Source of Funding: T32 AI007044-38 (M.R.); P01 AI030731 (A.W., S.S., M.L.H., C.J., L.C.); K24 AI071113 (A.W.).

Conflict of interest: Dr. Anna Wald received research grants from Agenus, Gilead, Genocea and Vical and is a consultant for Aicuris, Amgen, and GSK. Dr. Lawrence Corey holds stock in Immune Design and is a coinventor on several patents associated with the development of an HSV-2 vaccine. C.J. has a research contract with Sanofi and has been a co-investigator on research contracts with Agenus, Genocea, and Vical. A.M. is a consultant for Aicuris and Immune Design. For the remaining authors, none were declared.

Correspondence: Meena Ramchandani, MD, MPH, Division of AID, University of Washington. 325 Ninth Ave. Mailstop 359777. Seattle, WA 98104. E-mail: meenasr@uw.edu.

Received for publication June 8, 2016, and accepted August 9, 2016.

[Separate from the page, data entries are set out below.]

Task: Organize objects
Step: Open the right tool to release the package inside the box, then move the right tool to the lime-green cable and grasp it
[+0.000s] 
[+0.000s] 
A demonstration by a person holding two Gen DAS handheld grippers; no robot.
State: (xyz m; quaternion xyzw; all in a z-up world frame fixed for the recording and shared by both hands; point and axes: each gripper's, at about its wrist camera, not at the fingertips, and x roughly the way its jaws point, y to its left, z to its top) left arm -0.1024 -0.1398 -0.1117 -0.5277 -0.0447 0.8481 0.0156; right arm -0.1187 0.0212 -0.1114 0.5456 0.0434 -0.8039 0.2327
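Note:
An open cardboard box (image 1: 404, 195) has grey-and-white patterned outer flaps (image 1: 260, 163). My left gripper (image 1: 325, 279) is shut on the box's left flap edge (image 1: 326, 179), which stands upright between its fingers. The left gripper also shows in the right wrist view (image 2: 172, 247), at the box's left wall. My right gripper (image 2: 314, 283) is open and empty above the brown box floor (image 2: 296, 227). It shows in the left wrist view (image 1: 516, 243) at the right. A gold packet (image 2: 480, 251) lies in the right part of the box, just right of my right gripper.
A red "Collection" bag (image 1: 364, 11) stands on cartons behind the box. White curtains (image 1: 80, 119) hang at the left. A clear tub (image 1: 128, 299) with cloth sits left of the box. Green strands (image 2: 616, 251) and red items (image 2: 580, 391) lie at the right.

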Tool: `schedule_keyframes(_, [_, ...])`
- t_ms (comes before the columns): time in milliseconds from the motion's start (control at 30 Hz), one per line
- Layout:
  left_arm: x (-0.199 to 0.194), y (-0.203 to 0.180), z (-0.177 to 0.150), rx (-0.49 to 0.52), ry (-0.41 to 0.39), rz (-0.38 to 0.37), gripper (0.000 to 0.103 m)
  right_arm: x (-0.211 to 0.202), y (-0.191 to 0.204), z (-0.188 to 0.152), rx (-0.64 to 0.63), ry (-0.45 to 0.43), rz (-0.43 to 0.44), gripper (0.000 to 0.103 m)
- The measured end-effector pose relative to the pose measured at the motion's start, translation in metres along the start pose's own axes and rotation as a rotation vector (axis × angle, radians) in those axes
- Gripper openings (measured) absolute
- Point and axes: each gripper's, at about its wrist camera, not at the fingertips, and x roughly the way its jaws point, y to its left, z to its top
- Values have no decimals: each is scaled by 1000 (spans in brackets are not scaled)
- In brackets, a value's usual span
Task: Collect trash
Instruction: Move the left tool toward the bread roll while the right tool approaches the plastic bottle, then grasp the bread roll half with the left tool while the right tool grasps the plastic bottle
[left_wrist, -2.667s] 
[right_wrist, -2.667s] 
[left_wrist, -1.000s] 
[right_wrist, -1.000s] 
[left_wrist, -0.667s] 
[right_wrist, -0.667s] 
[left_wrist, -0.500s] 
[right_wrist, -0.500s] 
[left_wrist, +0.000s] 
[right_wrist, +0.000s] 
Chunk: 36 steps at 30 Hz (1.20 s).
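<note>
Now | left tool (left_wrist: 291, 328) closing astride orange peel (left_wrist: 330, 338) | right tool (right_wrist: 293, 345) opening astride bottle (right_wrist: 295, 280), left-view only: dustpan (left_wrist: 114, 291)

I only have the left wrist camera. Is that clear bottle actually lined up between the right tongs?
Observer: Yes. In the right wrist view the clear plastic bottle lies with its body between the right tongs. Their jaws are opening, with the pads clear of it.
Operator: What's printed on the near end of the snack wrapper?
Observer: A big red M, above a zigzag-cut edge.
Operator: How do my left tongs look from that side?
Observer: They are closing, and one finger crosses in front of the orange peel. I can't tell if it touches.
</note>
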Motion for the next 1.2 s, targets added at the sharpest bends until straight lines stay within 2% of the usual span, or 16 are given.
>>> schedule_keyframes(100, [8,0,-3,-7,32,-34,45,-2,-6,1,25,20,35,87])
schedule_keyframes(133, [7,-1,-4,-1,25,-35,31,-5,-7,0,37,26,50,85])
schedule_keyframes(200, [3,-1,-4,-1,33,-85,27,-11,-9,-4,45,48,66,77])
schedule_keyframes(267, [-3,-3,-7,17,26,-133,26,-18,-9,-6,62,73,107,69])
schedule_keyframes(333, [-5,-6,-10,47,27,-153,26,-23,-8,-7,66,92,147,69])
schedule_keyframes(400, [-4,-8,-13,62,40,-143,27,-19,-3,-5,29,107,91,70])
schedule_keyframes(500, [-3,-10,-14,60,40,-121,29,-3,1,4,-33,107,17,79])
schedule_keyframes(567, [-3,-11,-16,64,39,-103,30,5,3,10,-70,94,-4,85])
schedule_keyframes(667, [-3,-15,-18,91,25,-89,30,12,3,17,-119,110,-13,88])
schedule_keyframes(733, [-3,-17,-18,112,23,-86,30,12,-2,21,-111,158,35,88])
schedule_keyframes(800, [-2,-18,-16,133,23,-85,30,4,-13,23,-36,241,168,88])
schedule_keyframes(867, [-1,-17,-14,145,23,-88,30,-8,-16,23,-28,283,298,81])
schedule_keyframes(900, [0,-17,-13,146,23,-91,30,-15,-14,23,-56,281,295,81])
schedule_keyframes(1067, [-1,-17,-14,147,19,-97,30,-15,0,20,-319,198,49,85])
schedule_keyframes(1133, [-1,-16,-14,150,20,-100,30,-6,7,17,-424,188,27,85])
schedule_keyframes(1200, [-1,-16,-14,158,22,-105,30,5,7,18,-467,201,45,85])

Herpes simplex virus type 1 (HSV-1) is a common mucocutaneous infection of the mouth. Most infections are mild, but life-threatening complications, such as adult encephalitis or neonatal infection, can occur. Seroprevalence of HSV-1 infection among 0–49 year olds is high, estimated at 67% (3.7 billion individuals) with almost universal infection in many parts of the world. The incidence of HSV-1 infection in 2012 was estimated at 118 million, making it an important global public health issue.1

Transmission of HSV-1 to susceptible persons can occur during direct contact with lesions, or with infected oral or genital secretions during asymptomatic shedding. Although historically HSV-1 was usually acquired in early childhood, the seroprevalence among 14–19 year olds in the United States has declined significantly by 23%, from 39% to 30%, during the past decade.2 Furthermore, HSV-1 has become an increasing cause of first-episode genital herpes in developed countries.3,4 An estimated 140 million people aged 15 to 49 years are calculated to have prevalent genital HSV-1 infection.1 Few studies detail the anatomic location of viral reactivation in people with HSV-1. Estimates on the frequency of HSV-1 shedding in immunocompetent individuals range widely depending on the assay used for viral detection and frequency of sampling. In this study, we detail the anatomic distribution of HSV-1 reactivation in a cohort of 8 immunocompetent persons with a history of symptomatic recurrent herpes labialis both by a sensitive and specific HSV polymerase chain reaction (PCR) assay and viral culture.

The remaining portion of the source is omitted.